A quick look at the monitor told me that my flight to Boston would be departing forty minutes later. I didn't know what to do with the time gap the delay opened for me, so I decided to simply walk around.

When Baudelaire coined the term flâneur in the late 19th century he propably didn't guess to what extent his notion of letting oneself drift aimlessly would become an essential part not only for the inspiration-seeking artist wandering on the boulevards but also and foremost for modern society itself. Perhaps shutting down your mind and giving in to the flow of the masses is the most appropriate reaction to the sensual information overload that dominates every city (and airport, for that matter).

There is a saturation point for the amount of redundant information I can comprehend at one time. Whenever this point is reached, I give up. I might as well lie down and wait for it all to stop; the contemporary version of Russian Fatalism. I never really realized that, of course. I have family, appointments, a fixed schedule and the certainty that it all won't stop because of my temporary indisposition. No, I give up by stepping outside of me to watch my self watching. I don't know what I am smelling, seeing, touching in those moments. (Ask me one hour later; I won't be able to tell you.) All I know is that I become reduced to passive reaction. The world ceases to exist, because there is too much of her. I start digesting my digestion, thinking about why I stopped to think. Disconnected. This is where solitude lives.
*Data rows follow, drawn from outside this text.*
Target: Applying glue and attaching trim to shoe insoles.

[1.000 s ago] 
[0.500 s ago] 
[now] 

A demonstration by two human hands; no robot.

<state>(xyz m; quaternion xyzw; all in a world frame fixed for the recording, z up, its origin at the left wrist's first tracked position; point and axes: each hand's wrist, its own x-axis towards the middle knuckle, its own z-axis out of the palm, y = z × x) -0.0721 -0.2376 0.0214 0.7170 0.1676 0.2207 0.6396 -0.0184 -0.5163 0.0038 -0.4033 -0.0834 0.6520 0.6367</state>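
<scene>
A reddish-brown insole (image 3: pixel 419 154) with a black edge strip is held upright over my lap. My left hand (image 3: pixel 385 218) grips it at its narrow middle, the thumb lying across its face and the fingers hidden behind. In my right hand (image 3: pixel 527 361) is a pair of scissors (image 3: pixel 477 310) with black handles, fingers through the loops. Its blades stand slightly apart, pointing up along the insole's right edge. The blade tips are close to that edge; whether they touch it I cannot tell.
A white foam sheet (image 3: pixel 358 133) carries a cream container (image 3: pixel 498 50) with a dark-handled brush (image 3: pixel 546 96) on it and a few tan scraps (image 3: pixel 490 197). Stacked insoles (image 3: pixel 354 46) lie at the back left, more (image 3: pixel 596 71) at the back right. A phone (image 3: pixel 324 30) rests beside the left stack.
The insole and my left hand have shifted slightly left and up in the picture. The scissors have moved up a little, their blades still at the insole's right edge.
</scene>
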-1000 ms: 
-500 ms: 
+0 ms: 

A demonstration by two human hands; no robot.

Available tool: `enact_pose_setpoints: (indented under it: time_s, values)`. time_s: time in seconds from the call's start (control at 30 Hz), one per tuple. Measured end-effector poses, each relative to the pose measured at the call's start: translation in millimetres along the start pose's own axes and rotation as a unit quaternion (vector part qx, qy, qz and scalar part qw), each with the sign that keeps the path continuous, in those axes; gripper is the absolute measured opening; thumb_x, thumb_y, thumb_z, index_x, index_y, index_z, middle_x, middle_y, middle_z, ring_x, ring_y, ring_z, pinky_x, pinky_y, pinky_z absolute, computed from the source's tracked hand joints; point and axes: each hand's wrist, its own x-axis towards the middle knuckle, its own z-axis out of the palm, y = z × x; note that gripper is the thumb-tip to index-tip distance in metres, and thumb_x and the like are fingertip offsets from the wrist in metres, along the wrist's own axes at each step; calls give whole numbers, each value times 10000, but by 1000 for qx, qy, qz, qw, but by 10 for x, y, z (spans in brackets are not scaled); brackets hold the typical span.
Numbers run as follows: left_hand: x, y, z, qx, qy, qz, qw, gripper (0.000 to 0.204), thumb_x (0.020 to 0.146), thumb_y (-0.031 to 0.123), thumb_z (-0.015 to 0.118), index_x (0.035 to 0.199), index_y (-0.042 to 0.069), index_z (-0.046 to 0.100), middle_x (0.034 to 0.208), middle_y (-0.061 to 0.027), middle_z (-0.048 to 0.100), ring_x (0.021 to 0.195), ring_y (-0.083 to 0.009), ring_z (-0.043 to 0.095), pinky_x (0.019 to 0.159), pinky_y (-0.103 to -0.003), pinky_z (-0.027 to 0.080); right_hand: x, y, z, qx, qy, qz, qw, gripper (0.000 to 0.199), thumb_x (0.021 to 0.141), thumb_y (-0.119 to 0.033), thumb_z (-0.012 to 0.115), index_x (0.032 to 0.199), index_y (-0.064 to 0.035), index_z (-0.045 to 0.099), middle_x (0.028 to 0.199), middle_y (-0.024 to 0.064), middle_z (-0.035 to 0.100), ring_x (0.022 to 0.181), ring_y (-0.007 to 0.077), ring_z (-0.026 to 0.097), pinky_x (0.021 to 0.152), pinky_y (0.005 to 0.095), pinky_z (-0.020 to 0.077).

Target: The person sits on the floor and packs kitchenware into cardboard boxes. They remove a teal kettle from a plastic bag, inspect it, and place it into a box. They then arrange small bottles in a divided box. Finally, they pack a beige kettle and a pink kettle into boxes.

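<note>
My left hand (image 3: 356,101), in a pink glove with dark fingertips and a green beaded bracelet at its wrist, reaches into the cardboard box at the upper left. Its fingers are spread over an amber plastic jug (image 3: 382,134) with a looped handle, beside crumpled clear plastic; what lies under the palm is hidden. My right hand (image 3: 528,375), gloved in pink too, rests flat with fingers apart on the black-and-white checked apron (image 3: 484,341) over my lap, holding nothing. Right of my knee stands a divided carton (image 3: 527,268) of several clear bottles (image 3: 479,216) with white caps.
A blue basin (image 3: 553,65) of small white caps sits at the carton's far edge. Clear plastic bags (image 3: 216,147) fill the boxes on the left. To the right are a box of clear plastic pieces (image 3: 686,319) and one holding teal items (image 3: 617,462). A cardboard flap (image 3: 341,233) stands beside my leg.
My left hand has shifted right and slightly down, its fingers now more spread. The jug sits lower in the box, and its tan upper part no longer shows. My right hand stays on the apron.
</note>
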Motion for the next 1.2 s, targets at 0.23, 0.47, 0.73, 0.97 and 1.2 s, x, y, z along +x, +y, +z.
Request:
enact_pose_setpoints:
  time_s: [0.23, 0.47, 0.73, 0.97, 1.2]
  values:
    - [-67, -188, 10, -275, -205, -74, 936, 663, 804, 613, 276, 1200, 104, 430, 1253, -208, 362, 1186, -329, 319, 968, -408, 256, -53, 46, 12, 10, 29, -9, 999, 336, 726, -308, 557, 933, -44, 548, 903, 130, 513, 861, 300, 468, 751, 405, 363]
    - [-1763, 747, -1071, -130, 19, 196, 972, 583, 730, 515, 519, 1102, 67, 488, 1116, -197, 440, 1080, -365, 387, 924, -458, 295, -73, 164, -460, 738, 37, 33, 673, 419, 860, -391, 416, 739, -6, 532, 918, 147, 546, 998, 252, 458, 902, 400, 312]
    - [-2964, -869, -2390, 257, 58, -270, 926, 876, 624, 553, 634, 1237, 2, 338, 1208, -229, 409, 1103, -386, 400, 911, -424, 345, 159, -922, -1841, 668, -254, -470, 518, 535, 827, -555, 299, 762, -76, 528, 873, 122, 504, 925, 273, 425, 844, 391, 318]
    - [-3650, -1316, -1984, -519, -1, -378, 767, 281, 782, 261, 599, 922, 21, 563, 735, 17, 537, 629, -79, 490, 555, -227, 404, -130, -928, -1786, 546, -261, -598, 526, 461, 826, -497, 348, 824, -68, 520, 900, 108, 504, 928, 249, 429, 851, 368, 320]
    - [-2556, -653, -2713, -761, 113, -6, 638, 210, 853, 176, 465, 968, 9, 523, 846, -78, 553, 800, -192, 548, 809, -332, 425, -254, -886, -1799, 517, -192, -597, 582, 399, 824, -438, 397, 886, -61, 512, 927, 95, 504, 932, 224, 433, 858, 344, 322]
I, for my part, never felt alone, passive or pushed while taking a walk in some countryside. These three words, however, describe pretty exactly what I felt while passing the shops at Terminal 1, Frankfurt Airport. Harrod's, Otto Kern, Pearl Jam, Joop, Egoïste, some Japanese car, myself, mirrored in a boutique's showcase, the blinking slot machines inside a bar, a porn movie theater, and me again, this time reflected inside the barrette of a woman standing next to me. When she started walking away, my concentration suddenly focused on her. I am not trying to suggest any kind of love here. What caught my attention was a very basic, sexual attraction I felt towards her. Be that as it may, I decided to follow her.